New fossils show that snakes are millions of years older than previously thought

According to new research, snakes have been with us for tens of millions of years longer than previously thought. Four new sets of fossilized snake remains from the United Kingdom, Portugal and the United States have been dated between 140 and 167 million years ago. These remains are significantly older than the oldest remains found until now.

The oldest known snake remains found previously dated back about 102 million years.

The findings will force scientists to re-think how, when and where snakes originally evolved.

“The study explores the idea that evolution within the group called ‘snakes’ is much more complex than previously thought. Importantly, there is now a significant knowledge gap to be bridged by future research as no fossils snakes are known from between 140 to 100 million years ago,” said professor Michael Caldwell in a statement. Caldwell is from the Faculty of Science at the University of Alberta and lead author of the research published in the journal Nature Communications .

The new research puts to rest the idea that snakes made a sudden appearance 100 million years ago. For 70 million years, snakes were evolving toward the creatures we know today.

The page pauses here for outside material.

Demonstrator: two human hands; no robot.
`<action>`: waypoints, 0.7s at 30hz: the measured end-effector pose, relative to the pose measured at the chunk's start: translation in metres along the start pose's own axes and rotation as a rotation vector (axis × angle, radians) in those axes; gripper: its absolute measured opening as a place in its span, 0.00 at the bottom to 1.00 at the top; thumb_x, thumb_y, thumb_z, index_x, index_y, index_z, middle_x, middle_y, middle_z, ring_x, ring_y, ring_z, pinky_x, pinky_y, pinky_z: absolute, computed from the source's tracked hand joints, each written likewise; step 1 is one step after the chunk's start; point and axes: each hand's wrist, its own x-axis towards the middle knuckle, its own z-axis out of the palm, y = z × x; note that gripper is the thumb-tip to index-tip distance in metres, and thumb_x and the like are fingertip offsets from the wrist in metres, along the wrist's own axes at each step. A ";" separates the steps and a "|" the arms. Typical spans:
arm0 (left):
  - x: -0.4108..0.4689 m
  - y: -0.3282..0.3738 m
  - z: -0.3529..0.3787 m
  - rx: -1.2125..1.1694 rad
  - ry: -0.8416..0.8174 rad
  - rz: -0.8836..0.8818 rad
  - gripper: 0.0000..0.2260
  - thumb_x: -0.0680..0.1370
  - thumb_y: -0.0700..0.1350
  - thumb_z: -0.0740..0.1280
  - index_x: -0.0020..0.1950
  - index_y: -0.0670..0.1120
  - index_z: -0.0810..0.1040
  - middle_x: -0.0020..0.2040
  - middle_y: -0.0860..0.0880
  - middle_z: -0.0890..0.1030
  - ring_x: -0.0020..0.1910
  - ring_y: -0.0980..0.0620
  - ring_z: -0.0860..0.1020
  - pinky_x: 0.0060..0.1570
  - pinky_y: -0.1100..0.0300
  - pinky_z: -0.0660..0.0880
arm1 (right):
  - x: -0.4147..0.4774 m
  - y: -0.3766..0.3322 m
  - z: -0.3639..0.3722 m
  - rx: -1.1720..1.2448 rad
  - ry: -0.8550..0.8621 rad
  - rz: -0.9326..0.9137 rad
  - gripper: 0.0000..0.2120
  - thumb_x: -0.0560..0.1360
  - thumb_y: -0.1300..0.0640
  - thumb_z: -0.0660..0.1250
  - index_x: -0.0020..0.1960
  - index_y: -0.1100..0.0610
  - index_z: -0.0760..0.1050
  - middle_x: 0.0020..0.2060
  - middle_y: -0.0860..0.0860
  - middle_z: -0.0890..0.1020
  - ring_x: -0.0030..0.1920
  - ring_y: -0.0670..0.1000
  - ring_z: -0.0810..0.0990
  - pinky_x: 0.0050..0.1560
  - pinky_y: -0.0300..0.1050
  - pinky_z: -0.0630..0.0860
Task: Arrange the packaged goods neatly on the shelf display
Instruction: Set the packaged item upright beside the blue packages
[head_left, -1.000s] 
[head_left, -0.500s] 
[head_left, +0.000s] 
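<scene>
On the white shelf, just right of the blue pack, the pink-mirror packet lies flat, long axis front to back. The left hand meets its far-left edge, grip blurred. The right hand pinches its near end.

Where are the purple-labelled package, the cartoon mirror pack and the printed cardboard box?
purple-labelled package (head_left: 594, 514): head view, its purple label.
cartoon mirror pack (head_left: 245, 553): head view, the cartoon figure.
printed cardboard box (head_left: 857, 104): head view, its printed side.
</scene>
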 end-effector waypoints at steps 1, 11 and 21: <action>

Snakes were once more similar to other reptiles and, for some reason, slowly lost their legs. There are different theories as to exactly why this happened but it is likely that the limbs because a hinderance to their movements rather than a means of movement.

“If something is not useful it can regress without any impact on the (animal’s) survival, or regression can even be positive, as for here if the leg was disturbing a kind of locomotion, like for burrowing snakes or swimming snakes,” Alexandra Houssaye, from the National Museum of Natural History in Paris, told Discovery News in 2011.

Marine snakes from the West Bank, Lebanon, and Argentina, dated from 100-90 million years old, still show small, well developed rear limbs.

The remains discussed in the current study came from a variety of locations. The oldest specimen, Eophis underwoodi, was a small individual found in Southern England. The largest of the remains, Portugalophis lignites, came from coal deposits near Guimarota, Portugal and was about a meter in length. Other examples of this type of snake have been found in island chains in parts of western Europe. The last Diablophis gilmorei was found in river deposits in Western Colorado.

The diversity and geographic distribution of these species suggests that there are more and older remains waiting to be discovered.

“Based on the new evidence and through comparison to living legless lizards that are not snakes. the paper explores the novel idea that the evolution of the characteristic snake skull and its parts appeared long before snakes lost their legs,” said Caldwell.

None of the snakes studied were venomous. The first poisonous snakes appeared about 20 million years ago.

According to CBC News, rather than digging in the dirt for fossils Caldwell simply looked through neglected collections of lizard bones stored in museums. During previous research on lizards he had seen bones that seemed snake like in those collections.